No sólo era que estuviera traicionando su amistad con Kevin sino que ahora sin proponérselo, él lo había empeorado todo excusando su comportamiento con el hombre que le había pinchado el teléfono esperando descubrir algo incriminador. Kevin, claro está, no sabía qué clase de alimaña era Joe y ella no podía decírselo.

– Oh, Señor -suspiró ella y descansó otra vez la mejilla sobre la mano. Para cuando la poli los eliminara de la lista de sospechosos ella estaría tan loca como el detective aseguraba.

– ¿Qué ocurre? -preguntó Kevin rodeando el escritorio y cogiendo el teléfono.

– No lo puedes usar ahora -dijo, deteniéndole para salvarle de la gran alimaña.

Él retiró la mano.

– ¿Tienes que llamar?

¿Qué estaba haciendo? Él no era culpable. Lo único que escucharía la policía serían llamadas de negocios, lo cual era casi tan excitante como mirar secarse la pintura.
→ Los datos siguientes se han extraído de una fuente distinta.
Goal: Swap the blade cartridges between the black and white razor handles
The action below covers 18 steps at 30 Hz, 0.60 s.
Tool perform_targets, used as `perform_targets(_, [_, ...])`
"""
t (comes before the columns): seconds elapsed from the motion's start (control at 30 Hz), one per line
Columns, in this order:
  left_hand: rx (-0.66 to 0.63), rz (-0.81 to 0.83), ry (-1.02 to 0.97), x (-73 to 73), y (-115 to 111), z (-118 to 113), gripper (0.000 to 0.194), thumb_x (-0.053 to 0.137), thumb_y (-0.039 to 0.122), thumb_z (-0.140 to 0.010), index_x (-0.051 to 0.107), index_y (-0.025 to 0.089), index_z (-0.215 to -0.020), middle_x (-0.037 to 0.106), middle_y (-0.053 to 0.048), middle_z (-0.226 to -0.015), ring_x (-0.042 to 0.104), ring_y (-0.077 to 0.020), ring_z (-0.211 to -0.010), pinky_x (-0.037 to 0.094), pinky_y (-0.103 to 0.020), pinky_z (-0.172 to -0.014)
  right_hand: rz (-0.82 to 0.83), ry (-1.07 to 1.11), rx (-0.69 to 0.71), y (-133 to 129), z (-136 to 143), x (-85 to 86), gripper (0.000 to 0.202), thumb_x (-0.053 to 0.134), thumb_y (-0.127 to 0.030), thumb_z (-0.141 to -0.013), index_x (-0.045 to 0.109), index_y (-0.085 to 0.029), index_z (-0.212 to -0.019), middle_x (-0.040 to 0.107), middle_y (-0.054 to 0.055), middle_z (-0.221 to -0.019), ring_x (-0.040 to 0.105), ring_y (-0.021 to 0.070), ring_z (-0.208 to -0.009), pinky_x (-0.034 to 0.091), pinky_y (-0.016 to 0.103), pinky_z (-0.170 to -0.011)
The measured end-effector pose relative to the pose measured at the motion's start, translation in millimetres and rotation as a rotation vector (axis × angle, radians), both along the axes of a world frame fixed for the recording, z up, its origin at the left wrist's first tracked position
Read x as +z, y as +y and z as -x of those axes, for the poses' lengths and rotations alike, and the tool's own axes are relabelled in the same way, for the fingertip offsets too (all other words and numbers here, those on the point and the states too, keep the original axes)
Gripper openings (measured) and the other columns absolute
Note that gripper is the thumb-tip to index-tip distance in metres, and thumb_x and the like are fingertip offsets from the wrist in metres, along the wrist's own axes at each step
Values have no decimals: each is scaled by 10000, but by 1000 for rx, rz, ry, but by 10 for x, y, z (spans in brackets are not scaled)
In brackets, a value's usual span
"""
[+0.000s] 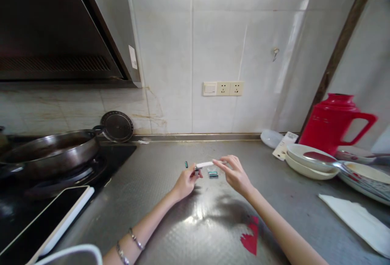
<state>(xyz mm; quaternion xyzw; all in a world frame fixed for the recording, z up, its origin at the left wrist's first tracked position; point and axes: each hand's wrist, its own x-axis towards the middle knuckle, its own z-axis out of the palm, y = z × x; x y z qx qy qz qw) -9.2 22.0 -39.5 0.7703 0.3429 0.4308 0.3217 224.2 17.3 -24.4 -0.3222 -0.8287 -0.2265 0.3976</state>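
Between my two hands a slim white object [204, 164] is held level above the counter. My left hand [184, 183] is closed on its left end, where a small dark part shows by the fingertips. At the other end, my right hand [235, 174] pinches it with thumb and fingers. Just below it lies a small teal-and-dark piece [213, 174], close to my right fingers. Another small dark green piece [186, 164] rests beyond my left hand. Both pieces are too small to name surely.
A pan [57, 151] sits on the stove at left, with a phone-like device [51, 220] in front. Stacked bowls [307, 167], a red thermos jug [326, 125] and white paper [356, 220] are at right. A red scrap [251, 238] lies on the metal counter [170, 232].
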Motion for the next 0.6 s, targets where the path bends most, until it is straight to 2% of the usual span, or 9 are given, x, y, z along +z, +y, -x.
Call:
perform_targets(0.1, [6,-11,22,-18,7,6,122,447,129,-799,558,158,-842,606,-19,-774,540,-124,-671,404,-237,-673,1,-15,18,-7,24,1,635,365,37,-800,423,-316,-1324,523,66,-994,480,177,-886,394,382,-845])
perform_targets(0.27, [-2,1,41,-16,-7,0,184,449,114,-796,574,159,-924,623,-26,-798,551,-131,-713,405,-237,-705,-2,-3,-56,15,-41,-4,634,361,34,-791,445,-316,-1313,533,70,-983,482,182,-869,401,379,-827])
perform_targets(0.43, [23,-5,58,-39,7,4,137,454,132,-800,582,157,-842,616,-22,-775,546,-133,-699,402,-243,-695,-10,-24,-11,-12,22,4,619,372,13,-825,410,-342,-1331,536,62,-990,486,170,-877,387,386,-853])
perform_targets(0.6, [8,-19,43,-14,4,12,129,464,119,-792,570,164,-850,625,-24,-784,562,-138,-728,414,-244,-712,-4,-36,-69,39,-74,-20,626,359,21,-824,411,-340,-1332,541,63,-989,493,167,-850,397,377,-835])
Sus llamadas eran tan aburridas que verían que todo estaba bien. Pero… Kevin tenía varias novias y algunas veces cuando Gabrielle entraba en la oficina, él le daba la espalda y cubría el auricular con la mano como si lo hubiera pillado contando intimidades de su vida amorosa.

– No, no necesito llamar ahora mismo, pero no… -hizo una pausa, preguntándose cómo rescatarle de aquella situación sin sonar demasiado ambigua o demasiado específica. ¿Cómo podía hacerlo sin decirle que la policía escuchaba a escondidas sus llamadas?-. Simplemente no te pongas demasiado personal, ¿vale? -continuó-. Si tienes que decirle algo realmente íntimo a tu novia, tal vez deberías esperar hasta llegar a casa.

Kevin la miró de la misma manera que la miraba Joe, como si estuviera loca de atar.

– ¿Que pensabas que iba a hacer? ¿Una llamada obscena?

– No, pero no creo que debas hablar de cosas íntimas con tus novias. Te lo digo porque esto es un negocio.

– ¿Hablas en serio? -Cruzó los brazos sobre la chaqueta y achicó los ojos azules-. ¿Y qué pasa contigo? Hace unos minutos tenías la lengua dentro de la boca del manitas.

No importaba que Kevin se enfadara con ella, algún día se lo agradecería.

– Almuerzo con el representante de Silver Winds -dijo, cambiando de tema a propósito-. Me iré dentro de dos horas.

Kevin se sentó y encendió el ordenador, sin decir nada más. No le dirigió la palabra mientras comprobaba los recibos, ni cuando -intentando agradarle- ordenó su parte de la oficina.